=== Exercise details ===
Only these lines are needed: the first line of the entries below through the line with "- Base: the", each returned exactly.

[Opening Information provided section]

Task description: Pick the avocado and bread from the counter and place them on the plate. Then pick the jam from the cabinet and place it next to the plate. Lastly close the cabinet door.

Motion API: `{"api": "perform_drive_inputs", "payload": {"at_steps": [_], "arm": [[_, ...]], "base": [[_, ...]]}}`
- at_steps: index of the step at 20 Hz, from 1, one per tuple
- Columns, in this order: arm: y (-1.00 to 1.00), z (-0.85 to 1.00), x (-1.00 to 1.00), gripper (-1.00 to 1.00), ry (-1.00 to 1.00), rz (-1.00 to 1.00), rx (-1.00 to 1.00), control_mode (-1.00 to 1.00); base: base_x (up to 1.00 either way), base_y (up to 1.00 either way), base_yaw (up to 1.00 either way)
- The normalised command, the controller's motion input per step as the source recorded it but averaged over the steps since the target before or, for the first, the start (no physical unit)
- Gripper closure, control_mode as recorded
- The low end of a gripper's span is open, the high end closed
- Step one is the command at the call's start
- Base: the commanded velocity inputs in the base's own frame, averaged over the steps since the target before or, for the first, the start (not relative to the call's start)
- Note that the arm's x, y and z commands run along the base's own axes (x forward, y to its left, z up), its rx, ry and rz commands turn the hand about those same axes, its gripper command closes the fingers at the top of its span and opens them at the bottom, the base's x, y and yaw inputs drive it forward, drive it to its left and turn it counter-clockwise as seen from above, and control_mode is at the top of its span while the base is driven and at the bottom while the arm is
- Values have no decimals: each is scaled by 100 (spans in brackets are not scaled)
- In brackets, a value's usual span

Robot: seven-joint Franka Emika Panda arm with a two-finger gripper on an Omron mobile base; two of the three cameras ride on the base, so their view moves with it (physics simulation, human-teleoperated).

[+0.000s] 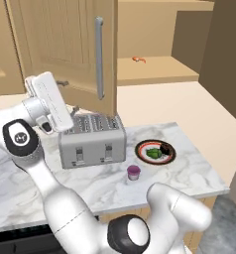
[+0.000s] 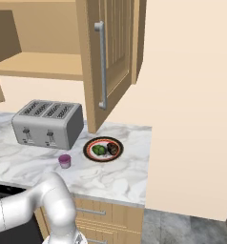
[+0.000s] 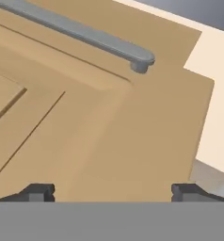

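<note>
The plate [image 1: 140, 146] [image 2: 89, 145] lies on the counter [image 1: 194, 171] [image 2: 127, 178] with the green avocado [image 1: 152, 154] [image 2: 99, 150] and the dark bread [image 1: 165, 149] [image 2: 112, 149] on it. A purple jam [image 1: 133, 172] [image 2: 64, 160] jar stands on the counter just beside the plate. The cabinet [image 1: 157, 69] [image 2: 39, 64] is open, its door [image 1: 65, 44] [image 2: 116, 52] [image 3: 132, 136] swung out. My gripper [image 1: 66, 96] [image 3: 112, 193] is open, close against the door's outer face below its silver handle [image 1: 99, 57] [image 2: 102, 66] [image 3: 76, 30], with nothing between the fingers.
A silver toaster [image 1: 92, 139] [image 2: 47, 123] stands on the counter under the open door, left of the plate. A tiny orange item [image 1: 139, 59] lies on the cabinet shelf. The counter ends just right of the plate.
</note>
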Motion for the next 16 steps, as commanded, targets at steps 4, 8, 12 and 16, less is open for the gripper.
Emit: {"api": "perform_drive_inputs", "payload": {"at_steps": [4,8,12,16], "arm": [[-100,54,-1,-100,0,28,25,-100],[-100,29,3,-100,0,30,23,-100],[-98,-20,47,-100,6,41,11,-100],[-73,-72,96,-100,16,47,1,-100]], "base": [[0,0,0],[0,0,0],[0,0,0],[0,0,0]]}}
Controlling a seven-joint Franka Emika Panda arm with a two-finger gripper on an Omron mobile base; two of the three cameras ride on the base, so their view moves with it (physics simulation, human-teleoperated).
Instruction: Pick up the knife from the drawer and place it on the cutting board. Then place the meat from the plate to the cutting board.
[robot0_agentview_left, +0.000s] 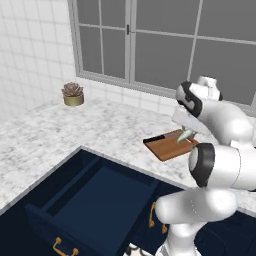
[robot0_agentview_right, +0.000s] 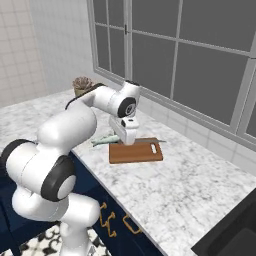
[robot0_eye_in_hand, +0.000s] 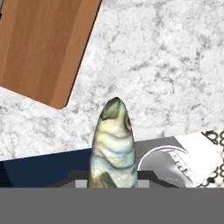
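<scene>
Gripper (robot0_agentview_right: 119, 141) clamped on meat (robot0_eye_in_hand: 112, 142), held above counter (robot0_eye_in_hand: 166, 78) just beside board (robot0_eye_in_hand: 41, 48) edge. Knife (robot0_agentview_left: 156, 138) on board. Drawer (robot0_agentview_left: 95, 195) open.

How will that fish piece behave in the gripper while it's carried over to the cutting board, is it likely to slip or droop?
The meat sticks straight out from the gripper without sagging, so it's probably stiff. Its skin looks glossy and it tapers, so it might slide in a narrow pinch. It's small and slim beside the cutting board, so likely light.
</scene>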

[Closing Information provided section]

=== Answer box ===
Task description: Pick the avocado and bread from the counter and place them on the plate. Then pick the jam from the cabinet and place it next to the plate. Lastly close the cabinet door.

Motion API: `{"api": "perform_drive_inputs", "payload": {"at_steps": [_], "arm": [[_, ...]], "base": [[_, ...]]}}`
- at_steps: index of the step at 20 Hz, from 1, one per tuple
- Columns, in this order: arm: y (-1.00 to 1.00), z (-0.85 to 1.00), x (-1.00 to 1.00), gripper (-1.00 to 1.00), ry (-1.00 to 1.00), rz (-1.00 to 1.00), rx (-1.00 to 1.00), control_mode (-1.00 to 1.00); base: base_x (up to 1.00 either way), base_y (up to 1.00 either way), base_yaw (up to 1.00 either way)
- The normalised command, the controller's motion input per step as the source recorded it but averaged over the steps since the target before or, for the first, the start (no physical unit)
- Gripper closure, control_mode as recorded
- The low end of a gripper's span is open, the high end closed
- Step one is the command at the call's start
- Base: the commanded velocity inputs in the base's own frame, averaged over the steps since the target before or, for the first, the start (not relative to the call's start)

This completes the response to the exercise.